## Exercise description
Check each line of the data for "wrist", and copy the ones that have it.
Records shown below:
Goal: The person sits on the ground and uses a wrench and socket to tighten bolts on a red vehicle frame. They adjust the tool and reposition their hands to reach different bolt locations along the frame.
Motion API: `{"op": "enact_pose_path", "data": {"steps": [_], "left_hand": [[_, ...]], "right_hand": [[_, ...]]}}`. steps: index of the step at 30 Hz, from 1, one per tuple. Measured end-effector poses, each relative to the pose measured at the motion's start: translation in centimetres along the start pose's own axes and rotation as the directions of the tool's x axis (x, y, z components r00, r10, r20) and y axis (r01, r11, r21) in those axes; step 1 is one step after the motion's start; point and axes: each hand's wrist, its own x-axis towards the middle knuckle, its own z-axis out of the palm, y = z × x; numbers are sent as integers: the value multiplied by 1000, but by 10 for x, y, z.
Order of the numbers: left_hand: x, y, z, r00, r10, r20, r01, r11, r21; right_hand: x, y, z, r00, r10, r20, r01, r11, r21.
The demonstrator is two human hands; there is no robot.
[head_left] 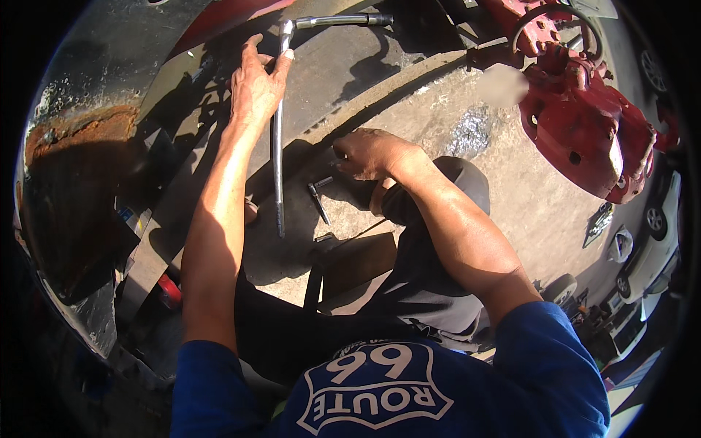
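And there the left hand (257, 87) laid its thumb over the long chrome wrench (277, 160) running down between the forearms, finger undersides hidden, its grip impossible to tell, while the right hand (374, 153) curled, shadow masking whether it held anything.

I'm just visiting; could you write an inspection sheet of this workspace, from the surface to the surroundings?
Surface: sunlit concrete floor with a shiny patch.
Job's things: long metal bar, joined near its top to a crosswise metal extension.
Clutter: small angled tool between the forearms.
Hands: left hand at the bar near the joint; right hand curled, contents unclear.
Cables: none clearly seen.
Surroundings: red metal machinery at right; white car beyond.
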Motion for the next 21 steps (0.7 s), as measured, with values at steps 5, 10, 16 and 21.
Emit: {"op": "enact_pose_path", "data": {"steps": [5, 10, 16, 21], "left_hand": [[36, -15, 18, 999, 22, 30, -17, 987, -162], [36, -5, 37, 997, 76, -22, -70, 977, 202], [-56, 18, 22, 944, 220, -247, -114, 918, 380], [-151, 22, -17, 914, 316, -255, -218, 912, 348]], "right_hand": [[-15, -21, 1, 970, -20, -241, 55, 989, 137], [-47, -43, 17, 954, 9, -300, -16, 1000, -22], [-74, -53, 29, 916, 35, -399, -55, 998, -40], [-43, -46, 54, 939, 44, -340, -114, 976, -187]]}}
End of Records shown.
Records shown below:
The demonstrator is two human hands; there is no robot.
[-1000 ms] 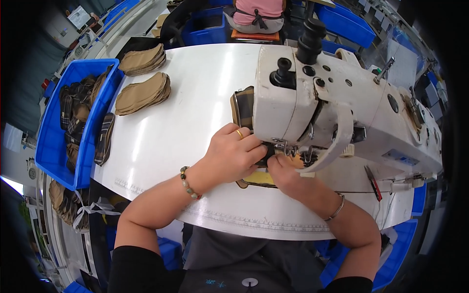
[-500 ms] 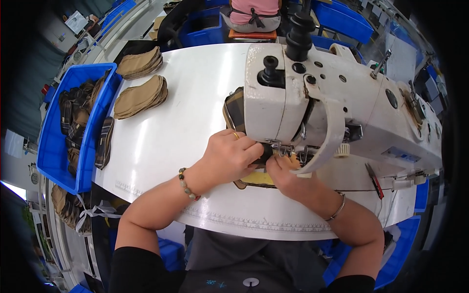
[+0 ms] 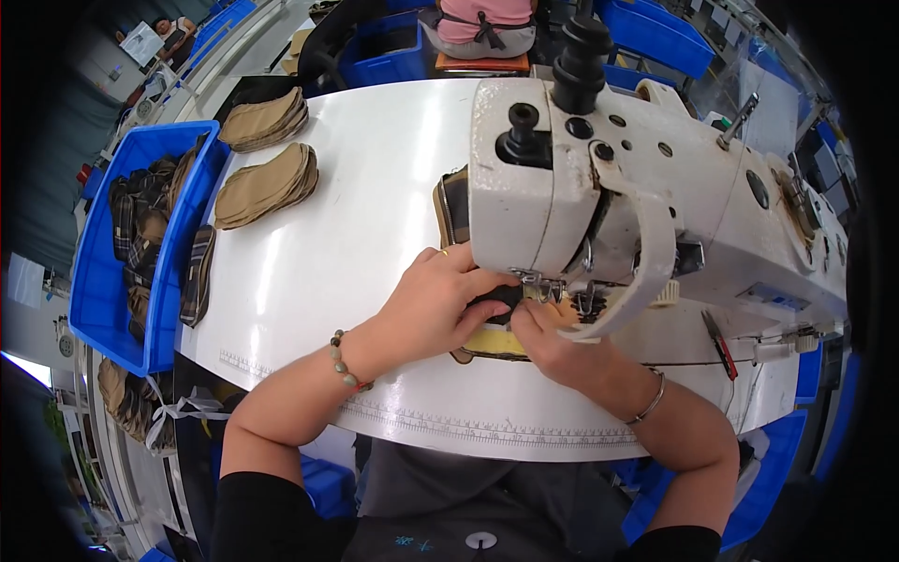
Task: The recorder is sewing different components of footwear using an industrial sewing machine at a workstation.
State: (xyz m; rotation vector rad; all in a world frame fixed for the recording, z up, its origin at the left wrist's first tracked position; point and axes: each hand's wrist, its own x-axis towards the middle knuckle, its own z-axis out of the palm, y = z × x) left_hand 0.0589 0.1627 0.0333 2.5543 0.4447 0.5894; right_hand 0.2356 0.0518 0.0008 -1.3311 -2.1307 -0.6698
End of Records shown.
## Exercise output
Motion API: `{"op": "enact_pose_path", "data": {"steps": [_], "left_hand": [[_, ...]], "right_hand": [[_, ...]]}}`. steps: index of the step at 30 Hz, from 1, one per tuple. Measured end-effector poses, each relative to the pose measured at the motion's start: translation in centimetres along the start pose's own axes and rotation as the directions of the tool's x axis (x, y, z components r00, r10, r20) and y axis (r01, r11, r21) in those axes; step 1 is one step after the motion's start; point and axes: each hand's wrist, its own x-axis towards the middle knuckle, its own z-axis out of the palm, y = z × x; numbers are sent as integers: the value multiplied by 1000, but by 10 for x, y, z.
State: (xyz m; rotation vector rad; all in a world frame fixed for the recording, z up, its origin at the left wrist's first tracked position; point and axes: each hand's wrist, its own x-axis towards the middle knuckle, its own z-axis out of the palm, y = z × x) left_hand 0.0589 0.1627 0.0333 2.5543 0.4447 0.5894; right_hand 0.2356 0.0518 0.0008 -1.3311 -2.1307 -0.6698

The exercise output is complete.